→ **Work to complete**
With all pictures omitted, return verbatim the lines from the beginning of the records below through the line containing "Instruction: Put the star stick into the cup".

= = = = = = =

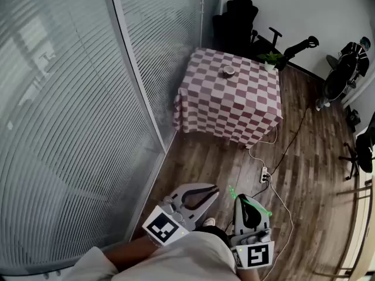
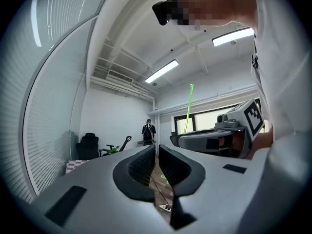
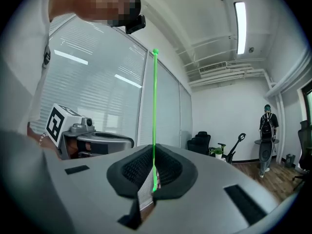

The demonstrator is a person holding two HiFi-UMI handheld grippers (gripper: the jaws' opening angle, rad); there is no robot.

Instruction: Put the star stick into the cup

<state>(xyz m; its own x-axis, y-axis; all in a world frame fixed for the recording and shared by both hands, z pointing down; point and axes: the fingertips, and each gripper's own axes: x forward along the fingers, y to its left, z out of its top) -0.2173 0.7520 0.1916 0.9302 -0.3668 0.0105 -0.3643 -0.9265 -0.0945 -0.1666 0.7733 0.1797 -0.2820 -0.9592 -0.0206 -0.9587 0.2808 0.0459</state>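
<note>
We hold star stick (image 3: pixel 155 106) upright, pinched low in right gripper (image 3: pixel 155 172) jaws. Left gripper (image 2: pixel 157 155) jaws barely apart, empty. Cup (image 1: pixel 228 71) waits on checkered surface (image 1: pixel 234 110), well apart. Grasp done, we judge; carry and insertion left.

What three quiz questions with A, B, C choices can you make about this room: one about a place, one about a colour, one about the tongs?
1. Where is the cup? A on the checkered table; B on the floor; C on a chair.
2. What colour is the star stick? A red; B green; C blue.
3. What are the right tongs doing? A gaping wide; B shut on the star stick; C lying on the checkered table.

Answers: 1 A, the head view shows it on the tabletop. 2 B, it glows green in both gripper views. 3 B, the pads pinch its lower end.
</note>
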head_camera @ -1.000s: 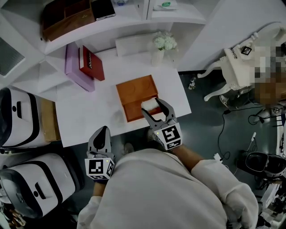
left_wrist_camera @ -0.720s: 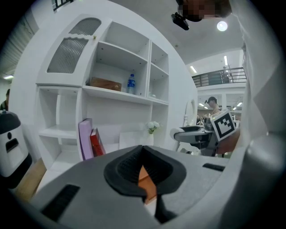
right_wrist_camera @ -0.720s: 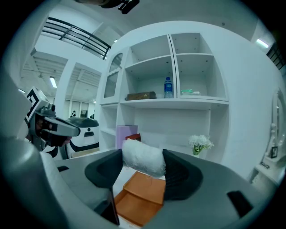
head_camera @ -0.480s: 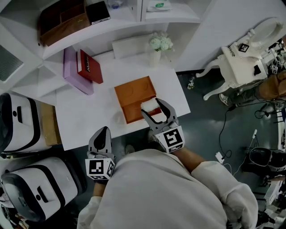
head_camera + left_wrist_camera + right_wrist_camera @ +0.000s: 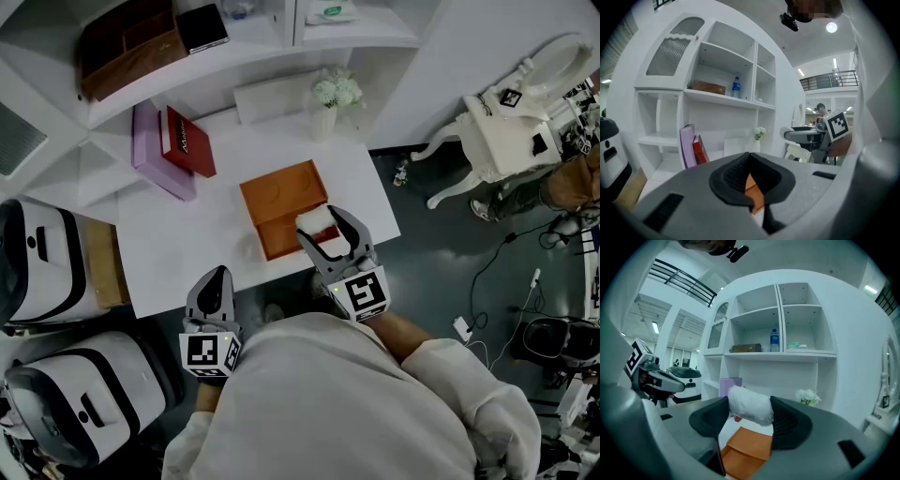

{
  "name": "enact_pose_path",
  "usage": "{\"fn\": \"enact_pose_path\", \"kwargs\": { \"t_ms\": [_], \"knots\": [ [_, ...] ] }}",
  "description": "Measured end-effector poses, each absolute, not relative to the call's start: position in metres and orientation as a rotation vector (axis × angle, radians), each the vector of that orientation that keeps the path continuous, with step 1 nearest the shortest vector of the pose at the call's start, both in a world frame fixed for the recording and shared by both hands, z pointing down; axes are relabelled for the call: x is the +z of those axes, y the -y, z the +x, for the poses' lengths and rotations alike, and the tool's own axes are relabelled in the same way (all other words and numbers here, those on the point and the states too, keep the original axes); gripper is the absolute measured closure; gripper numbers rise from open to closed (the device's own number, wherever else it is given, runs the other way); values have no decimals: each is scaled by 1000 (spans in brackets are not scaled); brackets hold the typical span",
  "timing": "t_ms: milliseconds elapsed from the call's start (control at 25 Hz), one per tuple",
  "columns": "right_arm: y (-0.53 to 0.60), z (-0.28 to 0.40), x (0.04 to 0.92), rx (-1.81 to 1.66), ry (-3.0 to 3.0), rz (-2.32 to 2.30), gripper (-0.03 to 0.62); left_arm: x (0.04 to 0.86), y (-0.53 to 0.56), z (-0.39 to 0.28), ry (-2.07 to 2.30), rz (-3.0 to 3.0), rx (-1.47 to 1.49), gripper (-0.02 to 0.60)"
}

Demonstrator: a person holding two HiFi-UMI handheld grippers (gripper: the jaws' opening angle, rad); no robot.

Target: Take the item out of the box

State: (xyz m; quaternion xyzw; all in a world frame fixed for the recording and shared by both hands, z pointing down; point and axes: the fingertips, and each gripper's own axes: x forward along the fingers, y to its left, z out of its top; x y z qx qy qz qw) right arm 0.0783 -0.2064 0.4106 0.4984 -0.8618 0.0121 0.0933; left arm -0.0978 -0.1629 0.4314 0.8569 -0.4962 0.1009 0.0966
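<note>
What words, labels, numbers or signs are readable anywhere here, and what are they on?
No text is legible as words.
Red book: gold lettering on the cover, too small to read.
Bottle: blue label, too blurred to read.
Packet on the top shelf: green print, unreadable.
Square markers: black-and-white patterns, no words or numbers.

Head view: overhead, steep down-look, mid-range. Person's torso sits at 6 o'clock, white table (image 5: 197,234) at centre, shelf unit (image 5: 281,56) at 12.

Left gripper (image 5: 216,277) view: low, off the table's near edge, facing forward at the shelves. Its own closed jaws fill the lower half, and the orange box (image 5: 281,192) peeks through the slit.

Right gripper (image 5: 321,225) view: close above the box, facing the same shelves. The white item (image 5: 750,407) clamped in its jaws blocks the centre.

All three share the box, shelves, purple book (image 5: 155,150) and flowers (image 5: 336,91). Both gripper views show the water bottle (image 5: 774,341).
</note>
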Motion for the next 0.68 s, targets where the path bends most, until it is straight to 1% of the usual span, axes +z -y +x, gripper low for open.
{"fn": "enact_pose_path", "kwargs": {
  "t_ms": [200, 360, 680],
  "knots": [
    [208, 76, 410, 59, 2552, 1478, 304, 431, 165, -99, 1469, 2540, 301, 574],
    [213, 76, 408, -53, 2592, 1471, 304, 431, 166, -99, 1471, 2538, 302, 574],
    [215, 76, 410, -25, 2579, 1468, 304, 432, 169, -99, 1471, 2540, 306, 574]
  ]
}}
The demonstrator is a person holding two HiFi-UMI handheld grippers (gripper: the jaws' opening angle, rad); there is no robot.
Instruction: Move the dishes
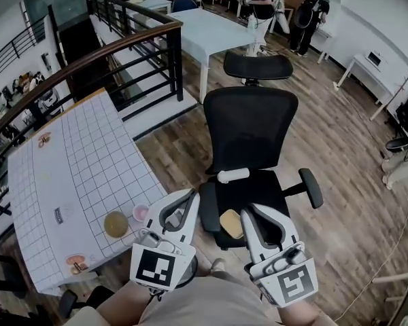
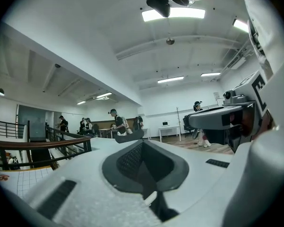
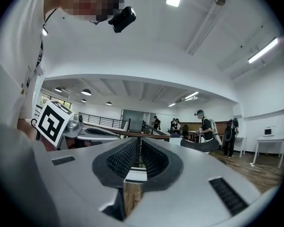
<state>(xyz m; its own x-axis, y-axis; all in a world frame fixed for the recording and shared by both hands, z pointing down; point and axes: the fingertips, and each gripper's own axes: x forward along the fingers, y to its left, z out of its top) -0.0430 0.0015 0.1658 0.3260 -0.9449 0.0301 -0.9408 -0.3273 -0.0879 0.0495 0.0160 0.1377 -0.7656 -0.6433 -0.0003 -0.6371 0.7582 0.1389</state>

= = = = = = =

→ **Result of the exercise**
The demonstrator is a person holding two HiFi-UMI handheld grippers (gripper: the jaws' opening angle, rad); there is no robot.

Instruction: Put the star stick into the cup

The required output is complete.